All of the data below should be set down again verbatim, without any images.

## Stored data entries
____
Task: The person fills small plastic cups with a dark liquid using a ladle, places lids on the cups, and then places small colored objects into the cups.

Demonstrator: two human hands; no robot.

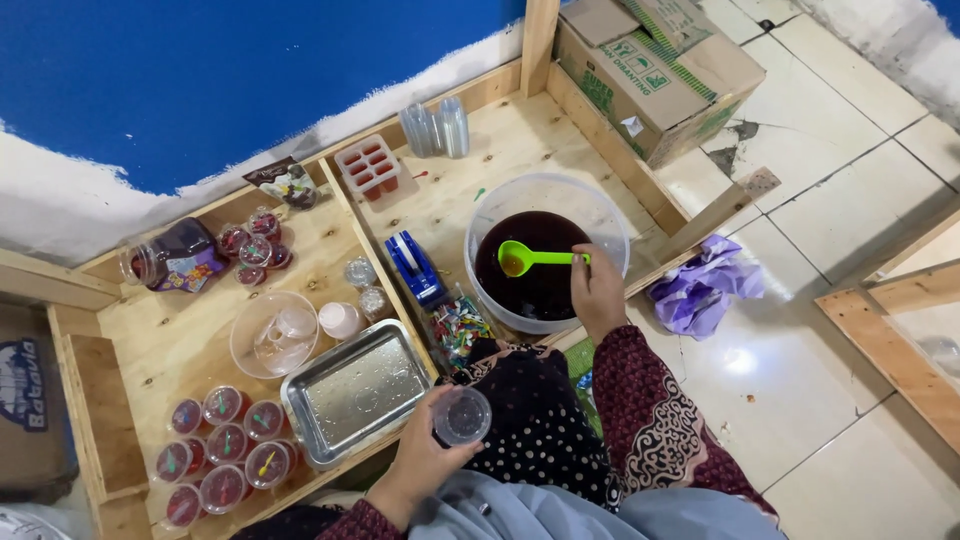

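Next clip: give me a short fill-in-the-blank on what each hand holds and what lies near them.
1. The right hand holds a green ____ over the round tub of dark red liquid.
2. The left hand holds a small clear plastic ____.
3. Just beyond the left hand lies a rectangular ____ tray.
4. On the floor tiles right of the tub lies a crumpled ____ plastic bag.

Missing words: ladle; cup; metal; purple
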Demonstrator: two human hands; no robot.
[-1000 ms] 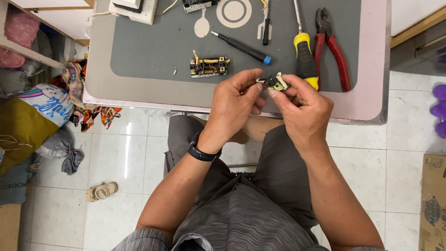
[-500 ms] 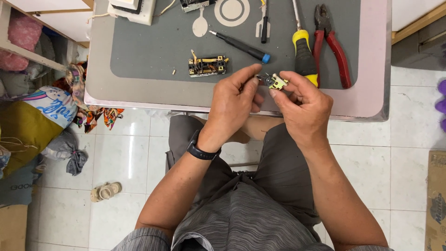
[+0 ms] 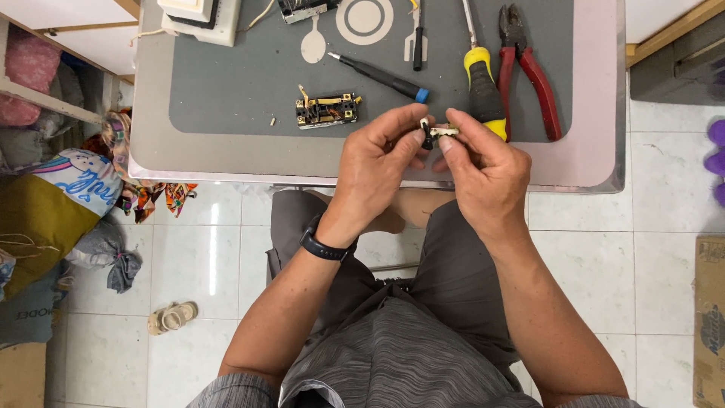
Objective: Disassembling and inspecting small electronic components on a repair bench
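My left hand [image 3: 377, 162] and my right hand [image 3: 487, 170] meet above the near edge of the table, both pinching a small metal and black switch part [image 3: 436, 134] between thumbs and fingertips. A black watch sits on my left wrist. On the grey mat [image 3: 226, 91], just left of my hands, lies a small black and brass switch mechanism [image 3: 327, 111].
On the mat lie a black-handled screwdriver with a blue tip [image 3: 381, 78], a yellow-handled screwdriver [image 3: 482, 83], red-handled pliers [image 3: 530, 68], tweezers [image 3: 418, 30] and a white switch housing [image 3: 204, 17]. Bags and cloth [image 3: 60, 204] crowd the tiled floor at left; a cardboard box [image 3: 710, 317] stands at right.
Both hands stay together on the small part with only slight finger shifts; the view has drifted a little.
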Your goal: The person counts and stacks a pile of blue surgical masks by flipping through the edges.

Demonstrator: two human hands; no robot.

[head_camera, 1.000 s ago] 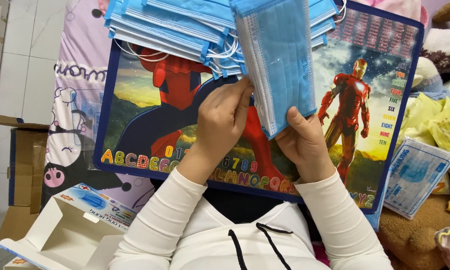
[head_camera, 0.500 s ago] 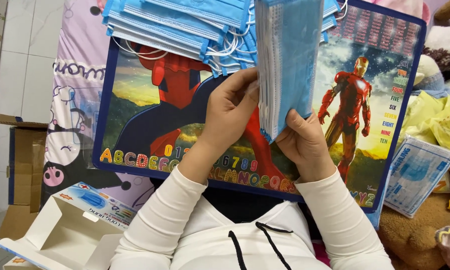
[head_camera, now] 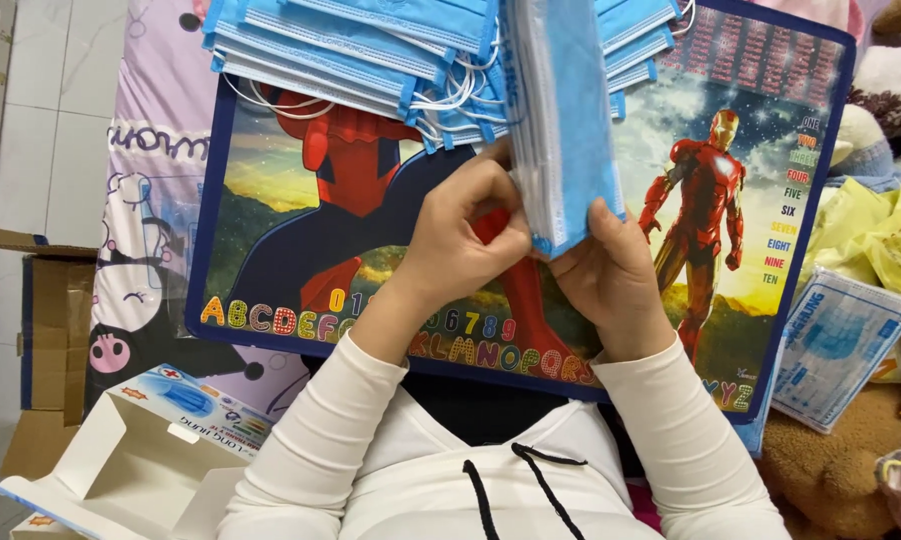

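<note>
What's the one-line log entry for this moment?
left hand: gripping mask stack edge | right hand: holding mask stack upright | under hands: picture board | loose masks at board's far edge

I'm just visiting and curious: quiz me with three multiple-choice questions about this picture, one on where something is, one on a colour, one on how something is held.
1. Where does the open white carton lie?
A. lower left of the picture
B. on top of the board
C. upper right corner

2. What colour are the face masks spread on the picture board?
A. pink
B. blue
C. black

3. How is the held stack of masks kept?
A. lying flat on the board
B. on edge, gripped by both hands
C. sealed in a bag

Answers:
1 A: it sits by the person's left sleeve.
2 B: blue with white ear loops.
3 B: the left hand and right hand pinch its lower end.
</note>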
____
## Exercise result
Task: The person fills small plastic cups with a dark liquid using a ladle, places lids on the cups, and then places small colored objects into the cups.

Demonstrator: two human hands; no robot.


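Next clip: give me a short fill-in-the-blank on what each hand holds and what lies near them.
1. The right hand holds a green ____ over the round tub of dark red liquid.
2. The left hand holds a small clear plastic ____.
3. Just beyond the left hand lies a rectangular ____ tray.
4. On the floor tiles right of the tub lies a crumpled ____ plastic bag.

Missing words: ladle; cup; metal; purple
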Demonstrator: two human hands; no robot.
[-1000 ms] 
[-500 ms] 
[+0 ms] 
Objective: Disassembling and inspecting small electronic components on a repair bench
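My left hand [image 3: 377, 162] and my right hand [image 3: 487, 170] meet above the near edge of the table, both pinching a small metal and black switch part [image 3: 436, 134] between thumbs and fingertips. A black watch sits on my left wrist. On the grey mat [image 3: 226, 91], just left of my hands, lies a small black and brass switch mechanism [image 3: 327, 111].
On the mat lie a black-handled screwdriver with a blue tip [image 3: 381, 78], a yellow-handled screwdriver [image 3: 482, 83], red-handled pliers [image 3: 530, 68], tweezers [image 3: 418, 30] and a white switch housing [image 3: 204, 17]. Bags and cloth [image 3: 60, 204] crowd the tiled floor at left; a cardboard box [image 3: 710, 317] stands at right.
Both hands stay together on the small part with only slight finger shifts; the view has drifted a little.
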Your goal: The person counts and stacks a pile of blue surgical masks by flipping through the edges.

Demonstrator: two human hands; no robot.

[head_camera, 1.000 s ago] 
[head_camera, 0.500 s ago] 
[head_camera, now] 

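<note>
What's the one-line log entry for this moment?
left hand: gripping mask stack edge | right hand: holding mask stack upright | under hands: picture board | loose masks at board's far edge

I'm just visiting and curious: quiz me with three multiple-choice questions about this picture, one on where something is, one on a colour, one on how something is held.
1. Where does the open white carton lie?
A. lower left of the picture
B. on top of the board
C. upper right corner

2. What colour are the face masks spread on the picture board?
A. pink
B. blue
C. black

3. How is the held stack of masks kept?
A. lying flat on the board
B. on edge, gripped by both hands
C. sealed in a bag

Answers:
1 A: it sits by the person's left sleeve.
2 B: blue with white ear loops.
3 B: the left hand and right hand pinch its lower end.
</note>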

Nothing more will be written for this answer.